Problem with Nagios 4.1.2-Pre1 (worker processes dying)

Support forum for Nagios Core, Nagios Plugins, NCPA, NRPE, NSCA, NDOUtils and more. Engage with the community of users including those using the open source solutions.
Locked
MalcolmPreen
Posts: 63
Joined: Wed Jan 25, 2012 9:21 am

Problem with Nagios 4.1.2-Pre1 (worker processes dying)

Post by MalcolmPreen »

This problem was happening previously on Nagios 4.0.8, 4.1.1 as well as my current set-up on 4.1.2-Pre1
Originally I was running Centos 6.4 (Final) - but upgrading to Centos 6.7 (Final) made no difference.

One of our customer sites is monitored by a netbook... which reports statuses back to "the centre" using nsca.

This particular customer has moved sites / locations a number of times, as well as changing network details... the most recent change resulted in a number of the hosts / services which were originally being monitored no longer existing.

As this customer was not my primary focus, I changed the appropriate IP addresses, where this had been changed, and left the others "down".... "to deal with at a later date".

Shortly after this, I noticed that every so often, ALL of the services from this customer would be stale.... and when logging in, I discovered that nagios was not running any more on this netbook.

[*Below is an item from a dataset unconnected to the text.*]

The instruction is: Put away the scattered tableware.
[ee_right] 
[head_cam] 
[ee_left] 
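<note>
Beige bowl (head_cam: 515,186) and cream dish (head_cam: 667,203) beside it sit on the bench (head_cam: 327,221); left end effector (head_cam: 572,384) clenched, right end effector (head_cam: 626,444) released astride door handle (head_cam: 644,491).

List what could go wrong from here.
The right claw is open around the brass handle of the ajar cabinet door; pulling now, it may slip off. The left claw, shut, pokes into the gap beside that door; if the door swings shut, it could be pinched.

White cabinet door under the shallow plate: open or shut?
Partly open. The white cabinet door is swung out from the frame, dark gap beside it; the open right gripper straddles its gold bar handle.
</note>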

More detailed analysis showed that, one by one, the worker processes appeared to be dying - I don't have the EXACT text, but the nagios.log file contained something along the lines of;

wproc: Socket to worker Core Worker XXXXX broken, removing

And sure enough PID XXXXX was gone following this message.

Given that no other netbooks were doing this.... and I'd read something (on here I think) about memory buffers causing workers to die.... I put aside a day to "tidy up" the netbook.

Having commented out a significant portion of the "removed" systems / services (not all.... but more than 50%), I noticed that overnight we had lost no more workers....

I don't know what service it was which killed the worker processes (or if it was just an overall load thing).

So, in summary.... there was a problem.... which is no longer affecting me.... but I figured that my findings above MIGHT help someone in the future.

I can probably resurrect the problem if some specific debugging can be done.... but this will have to be scheduled... so I can't guarantee time scales.

Let me know

Malcolm
User avatar
hsmith
Agent Smith
Posts: 3539
Joined: Thu Jul 30, 2015 11:09 am
Location: 127.0.0.1
Contact:

Re: Problem with Nagios 4.1.2-Pre1 (worker processes dying)

Post by hsmith »

Hi Malcom,

John left some good debugging instructions in your other post. Check them out!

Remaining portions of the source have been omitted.